Simulasi biomedis, dengan integrasi simulasi komputer dan model AI, siap merevolusi bidang kedokteran. Dengan memanfaatkan kekuatan AI, para peneliti dapat mengatasi keterbatasan eksperimental, mempercepat penemuan obat, memprediksi interaksi dan efek obat, menilai toksisitas, dan mengoptimalkan uji klinis. Selain itu, individu yang memiliki pengetahuan pengkodean dapat berpartisipasi aktif dalam simulasi penelitian biomedis dengan membangun model AI mereka sendiri.
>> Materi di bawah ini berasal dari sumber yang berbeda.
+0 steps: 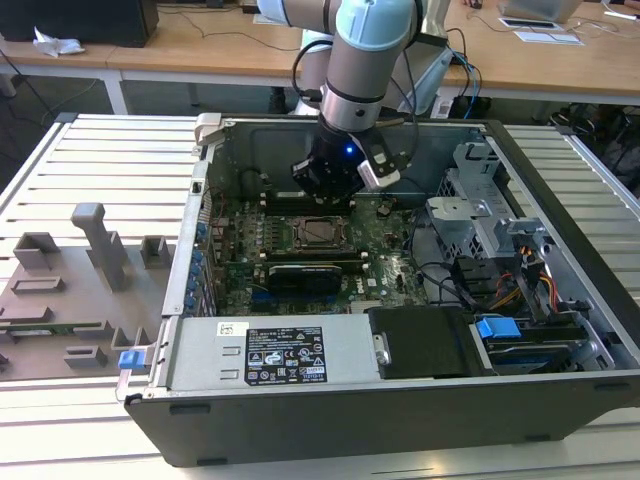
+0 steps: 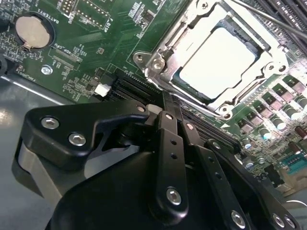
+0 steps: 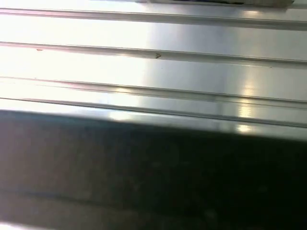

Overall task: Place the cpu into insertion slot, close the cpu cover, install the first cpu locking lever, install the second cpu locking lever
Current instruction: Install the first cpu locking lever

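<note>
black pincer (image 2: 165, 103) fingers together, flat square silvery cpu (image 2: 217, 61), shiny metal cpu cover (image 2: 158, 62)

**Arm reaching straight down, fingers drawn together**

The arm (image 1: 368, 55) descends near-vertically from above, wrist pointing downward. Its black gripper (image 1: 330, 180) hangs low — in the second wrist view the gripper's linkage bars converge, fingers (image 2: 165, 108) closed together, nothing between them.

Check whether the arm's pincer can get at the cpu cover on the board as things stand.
Probably yes. The pincer hangs inside the open case, just beside the socket, and nothing lies between it and the cpu cover, which sits down over the cpu. The case walls stand well off.
</note>
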Robot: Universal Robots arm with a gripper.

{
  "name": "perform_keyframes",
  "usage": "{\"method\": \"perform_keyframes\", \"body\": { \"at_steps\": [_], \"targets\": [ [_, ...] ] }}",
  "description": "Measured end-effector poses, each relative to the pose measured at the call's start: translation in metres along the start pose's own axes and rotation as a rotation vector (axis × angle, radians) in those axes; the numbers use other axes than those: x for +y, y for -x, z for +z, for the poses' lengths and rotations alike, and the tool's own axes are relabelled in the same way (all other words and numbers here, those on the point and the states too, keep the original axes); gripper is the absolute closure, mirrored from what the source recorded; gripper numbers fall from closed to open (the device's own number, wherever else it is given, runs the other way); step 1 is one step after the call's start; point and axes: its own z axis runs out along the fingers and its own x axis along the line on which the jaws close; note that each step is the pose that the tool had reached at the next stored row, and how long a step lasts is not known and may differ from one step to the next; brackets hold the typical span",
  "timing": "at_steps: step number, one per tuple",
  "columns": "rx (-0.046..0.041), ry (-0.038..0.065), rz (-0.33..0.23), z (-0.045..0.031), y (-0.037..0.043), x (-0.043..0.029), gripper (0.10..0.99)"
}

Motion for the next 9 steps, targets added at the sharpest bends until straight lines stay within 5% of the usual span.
{"method": "perform_keyframes", "body": {
  "at_steps": [6, 9],
  "targets": [
    [-0.0001, -0.002, 0.000, -0.0066, -0.0007, -0.0009, 0.980],
    [0.0002, -0.003, 0.000, -0.0074, -0.0017, -0.0109, 0.980]
  ]
}}
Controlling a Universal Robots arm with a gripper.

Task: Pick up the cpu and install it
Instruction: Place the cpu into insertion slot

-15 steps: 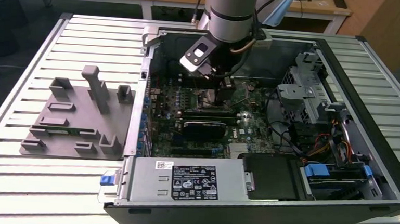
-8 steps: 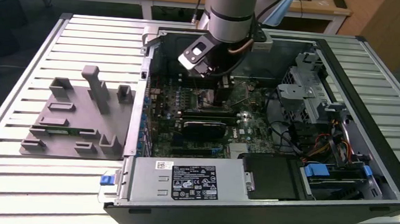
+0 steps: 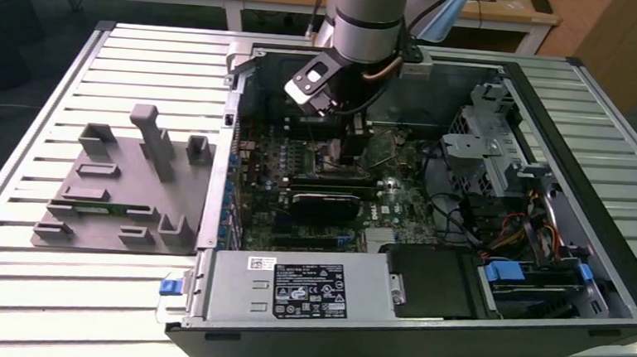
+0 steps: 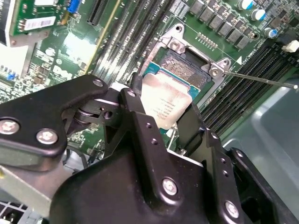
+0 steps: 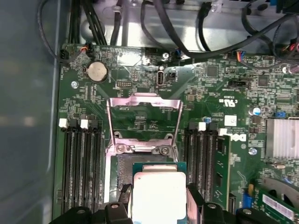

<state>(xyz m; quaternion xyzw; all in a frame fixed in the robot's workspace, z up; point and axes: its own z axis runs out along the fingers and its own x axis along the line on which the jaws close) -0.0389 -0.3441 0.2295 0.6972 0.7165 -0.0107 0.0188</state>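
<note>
Second wrist view: pincer (image 4: 161, 111) is clamping the cpu (image 4: 166, 95) by opposite edges, probably so it's lining up square with the open socket (image 4: 188, 66) underneath.

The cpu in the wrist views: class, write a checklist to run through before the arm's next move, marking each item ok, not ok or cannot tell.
1. The cpu is clamped in the pincer: ok.
2. The load plate is raised: ok.
3. The visible part of the socket is bare: ok.
4. The cpu sits over the socket: ok.
5. The cpu's edges are square with the socket: cannot tell.
</note>
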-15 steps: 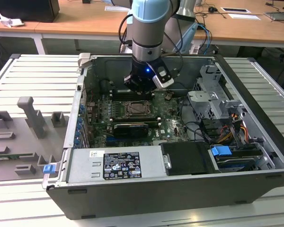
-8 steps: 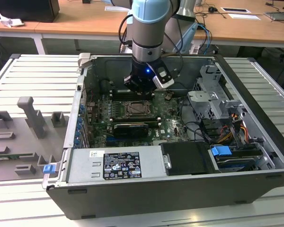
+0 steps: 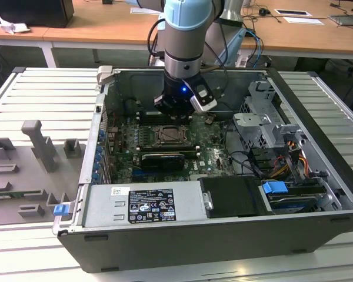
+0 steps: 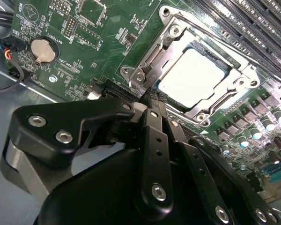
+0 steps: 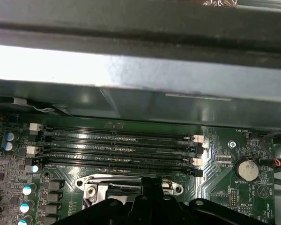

Seiring dengan terus berkembangnya bidang simulasi biomedis, ini merupakan peluang bagus bagi para peneliti, praktisi, dan peminat untuk mengeksplorasi potensinya dan berkontribusi terhadap pertumbuhannya. Dengan menggabungkan prinsip-prinsip ilmu komputer, matematika, fisika, biologi, dan kedokteran, simulasi biomedis menawarkan jalan yang menjanjikan untuk memperluas pemahaman kita tentang tubuh manusia, menemukan pengobatan baru, dan mentransformasi lanskap layanan kesehatan.

Jika Anda sudah membaca sejauh ini, Anda pasti tertarik dengan simulasi biomedis. Dalam waktu dekat, saya akan mempelajari model SVM-DL dan SVR-DL serta penerapannya dalam simulasi biomedis di artikel yang akan datang.

Referensi

[1] Sarah Huff, Indrasena Reddy Kummetha, Shashi Kant Tiwari, Matthew B. Huante, Alex E. Clark, Shaobo Wang, William Bray, Davey Smith, Aaron F. Carlin, Mark Endsley, dan Tariq M. Rana. Jurnal Kimia Obat 2022 65 (4), 2866–2879.

[2] Zekun Liu1, JunpengZhao1, Weichen Li1, Li Shen1, Shengbo Huang2, JingjingTang2, Jie Duan2, Fang Fang2, Yuelong Huang1, HaiyanChang2, Ze Chen2 & Ran Zhang1. Laporan Ilmiah 2016 | www. alam.com | Laporan Ilmiah | 6:19095 | DOI: 10.1038/srep19095.